Ma quali sono i risvolti etici e giuridici che tali innovazioni comportano?
Se un pedone attraversa la strada all’improvviso il pilota automatico chi deve salvare? I pedoni o i passeggeri?
Di chi è la responsabilità nel caso di un incidente provocato da questi dispositivi?
I pareri finora espressi dagli organi di competenza hanno tutti come punto di partenza il fatto che l’uomo non sia un attore passivo nell’ambito dello sviluppo di queste tecnologie.
Tecnologie che devono restare un supporto all’uomo e non un suo delegato.
A guidarci in questa nuova esplorazione l’Avv. Enrico Autero, che ha accolto con grande entusiasmo la sfida di semplificare per noi il legalese e mostrarci le tecnologie da un altro punto di vista.
La diffusione del riconoscimento facciale
Il riconoscimento facciale è una tecnologia a cui tutti noi ci stiamo abituando.
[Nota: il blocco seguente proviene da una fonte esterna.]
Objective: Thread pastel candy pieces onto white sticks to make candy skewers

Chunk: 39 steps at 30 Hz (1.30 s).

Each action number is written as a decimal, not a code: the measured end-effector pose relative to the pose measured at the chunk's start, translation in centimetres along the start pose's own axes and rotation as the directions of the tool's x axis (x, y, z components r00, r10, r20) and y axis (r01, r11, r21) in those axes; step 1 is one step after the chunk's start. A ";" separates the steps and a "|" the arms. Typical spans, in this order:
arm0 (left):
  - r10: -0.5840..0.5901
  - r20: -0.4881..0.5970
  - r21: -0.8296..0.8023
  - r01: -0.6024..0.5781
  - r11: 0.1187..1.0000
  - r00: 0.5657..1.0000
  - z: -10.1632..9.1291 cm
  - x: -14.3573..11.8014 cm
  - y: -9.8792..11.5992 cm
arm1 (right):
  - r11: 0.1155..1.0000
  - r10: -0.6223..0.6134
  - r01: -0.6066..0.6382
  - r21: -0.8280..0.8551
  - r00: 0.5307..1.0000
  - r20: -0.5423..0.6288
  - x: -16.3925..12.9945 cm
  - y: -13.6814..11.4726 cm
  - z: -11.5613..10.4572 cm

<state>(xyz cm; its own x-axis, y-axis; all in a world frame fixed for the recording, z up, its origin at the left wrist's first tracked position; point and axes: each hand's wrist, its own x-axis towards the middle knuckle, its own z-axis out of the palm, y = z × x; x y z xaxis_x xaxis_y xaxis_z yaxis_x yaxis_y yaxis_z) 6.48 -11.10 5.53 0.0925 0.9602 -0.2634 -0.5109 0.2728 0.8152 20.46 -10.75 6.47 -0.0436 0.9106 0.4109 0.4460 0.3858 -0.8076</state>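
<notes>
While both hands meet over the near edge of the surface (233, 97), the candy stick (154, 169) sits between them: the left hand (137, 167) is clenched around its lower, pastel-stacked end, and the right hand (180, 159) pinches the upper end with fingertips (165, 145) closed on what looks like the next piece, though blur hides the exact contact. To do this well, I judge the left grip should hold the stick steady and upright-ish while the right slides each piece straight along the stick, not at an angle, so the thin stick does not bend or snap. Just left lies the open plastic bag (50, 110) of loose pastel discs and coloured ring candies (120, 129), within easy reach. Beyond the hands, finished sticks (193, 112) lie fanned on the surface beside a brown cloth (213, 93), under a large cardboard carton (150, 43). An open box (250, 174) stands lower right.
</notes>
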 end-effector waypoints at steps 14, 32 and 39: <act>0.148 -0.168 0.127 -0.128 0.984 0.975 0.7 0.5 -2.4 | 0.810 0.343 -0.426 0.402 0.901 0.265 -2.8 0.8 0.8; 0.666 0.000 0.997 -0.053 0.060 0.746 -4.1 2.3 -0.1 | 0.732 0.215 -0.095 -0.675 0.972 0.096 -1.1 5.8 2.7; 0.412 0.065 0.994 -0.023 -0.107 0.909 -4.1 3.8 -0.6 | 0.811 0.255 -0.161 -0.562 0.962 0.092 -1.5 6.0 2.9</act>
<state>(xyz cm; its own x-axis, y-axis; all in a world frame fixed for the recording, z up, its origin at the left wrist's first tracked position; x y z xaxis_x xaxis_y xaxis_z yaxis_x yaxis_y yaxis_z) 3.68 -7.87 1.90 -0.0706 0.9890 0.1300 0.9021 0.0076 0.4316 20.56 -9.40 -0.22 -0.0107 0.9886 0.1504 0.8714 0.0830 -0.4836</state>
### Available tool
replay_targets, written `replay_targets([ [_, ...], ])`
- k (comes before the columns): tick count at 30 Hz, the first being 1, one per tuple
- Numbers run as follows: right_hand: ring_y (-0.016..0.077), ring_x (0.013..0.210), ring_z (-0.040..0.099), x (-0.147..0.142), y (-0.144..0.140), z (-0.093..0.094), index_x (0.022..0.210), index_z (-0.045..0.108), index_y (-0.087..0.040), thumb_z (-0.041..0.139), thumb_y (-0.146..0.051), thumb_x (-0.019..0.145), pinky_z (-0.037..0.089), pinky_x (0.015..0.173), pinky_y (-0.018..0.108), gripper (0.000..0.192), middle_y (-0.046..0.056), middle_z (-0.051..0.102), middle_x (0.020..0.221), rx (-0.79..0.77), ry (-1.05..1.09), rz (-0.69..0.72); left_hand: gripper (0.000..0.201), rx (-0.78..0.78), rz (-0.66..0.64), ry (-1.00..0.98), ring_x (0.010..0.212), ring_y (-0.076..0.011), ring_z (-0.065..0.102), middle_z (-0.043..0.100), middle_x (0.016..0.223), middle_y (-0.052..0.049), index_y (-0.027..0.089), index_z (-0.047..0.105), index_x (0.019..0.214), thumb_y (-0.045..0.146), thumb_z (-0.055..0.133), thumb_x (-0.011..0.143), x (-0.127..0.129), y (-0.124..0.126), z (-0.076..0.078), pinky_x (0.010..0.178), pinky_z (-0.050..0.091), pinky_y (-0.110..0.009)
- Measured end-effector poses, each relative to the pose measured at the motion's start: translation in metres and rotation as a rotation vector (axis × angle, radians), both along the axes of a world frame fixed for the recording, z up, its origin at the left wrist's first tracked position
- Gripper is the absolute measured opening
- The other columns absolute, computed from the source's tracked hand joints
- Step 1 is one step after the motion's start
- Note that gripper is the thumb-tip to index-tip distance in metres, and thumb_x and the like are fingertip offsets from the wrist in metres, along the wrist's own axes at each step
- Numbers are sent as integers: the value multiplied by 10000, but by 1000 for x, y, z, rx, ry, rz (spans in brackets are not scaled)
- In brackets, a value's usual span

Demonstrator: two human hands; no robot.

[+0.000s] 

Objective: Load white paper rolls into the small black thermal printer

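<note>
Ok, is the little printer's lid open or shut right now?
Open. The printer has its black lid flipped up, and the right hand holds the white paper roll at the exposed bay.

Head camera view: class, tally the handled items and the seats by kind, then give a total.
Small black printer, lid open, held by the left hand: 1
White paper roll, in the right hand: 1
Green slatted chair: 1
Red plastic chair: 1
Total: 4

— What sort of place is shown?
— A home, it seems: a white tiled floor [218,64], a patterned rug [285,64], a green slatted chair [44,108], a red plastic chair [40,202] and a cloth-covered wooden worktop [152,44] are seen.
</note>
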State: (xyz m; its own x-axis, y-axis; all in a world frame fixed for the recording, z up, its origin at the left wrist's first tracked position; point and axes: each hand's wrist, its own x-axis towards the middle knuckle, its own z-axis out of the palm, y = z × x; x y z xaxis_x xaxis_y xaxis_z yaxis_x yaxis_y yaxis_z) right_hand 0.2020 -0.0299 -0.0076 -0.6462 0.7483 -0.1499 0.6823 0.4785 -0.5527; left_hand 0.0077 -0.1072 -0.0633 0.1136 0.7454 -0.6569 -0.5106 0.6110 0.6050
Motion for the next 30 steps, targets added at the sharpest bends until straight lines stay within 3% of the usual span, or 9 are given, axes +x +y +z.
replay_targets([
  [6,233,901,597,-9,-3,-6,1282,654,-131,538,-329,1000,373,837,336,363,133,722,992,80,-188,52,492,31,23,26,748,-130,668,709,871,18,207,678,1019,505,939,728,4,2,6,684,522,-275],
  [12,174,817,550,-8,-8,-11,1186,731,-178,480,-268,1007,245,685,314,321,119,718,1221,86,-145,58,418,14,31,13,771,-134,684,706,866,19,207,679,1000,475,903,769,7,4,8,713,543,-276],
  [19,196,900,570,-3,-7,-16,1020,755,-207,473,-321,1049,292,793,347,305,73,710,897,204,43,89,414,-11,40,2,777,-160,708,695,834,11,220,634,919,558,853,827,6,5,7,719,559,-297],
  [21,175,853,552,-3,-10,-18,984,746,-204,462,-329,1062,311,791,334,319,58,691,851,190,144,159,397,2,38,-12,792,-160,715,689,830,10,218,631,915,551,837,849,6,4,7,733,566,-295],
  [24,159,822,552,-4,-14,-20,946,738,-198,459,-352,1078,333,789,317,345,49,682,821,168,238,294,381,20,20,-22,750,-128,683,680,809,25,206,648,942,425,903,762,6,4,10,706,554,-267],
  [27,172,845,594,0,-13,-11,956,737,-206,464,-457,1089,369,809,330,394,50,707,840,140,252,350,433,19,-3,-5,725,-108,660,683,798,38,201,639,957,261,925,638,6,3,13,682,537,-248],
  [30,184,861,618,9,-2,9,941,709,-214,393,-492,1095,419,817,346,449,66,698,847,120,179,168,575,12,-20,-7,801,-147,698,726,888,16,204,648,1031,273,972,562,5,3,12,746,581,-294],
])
A chi non è infatti capito di vedere, nella serie TV del momento, la polizia che riconosce il colpevole di turno grazie alle immagini delle telecamere e ai successivi confronti?
In modo più vicino alla vita quotidiana, chi non ha giocato con le app – FaceApp l’esempio forse più noto – che consentono di modificare il proprio aspetto, invecchiandolo o ringiovanendolo a piacere?
Ancora, chi non conosce qualcuno che ha impostato lo sblocco del proprio cellulare mediante riconoscimento facciale?
Questi brevi e semplici esempi ci evidenziano quanto la tecnologia del riconoscimento facciale sia oramai entrata a far parte delle nostre vite.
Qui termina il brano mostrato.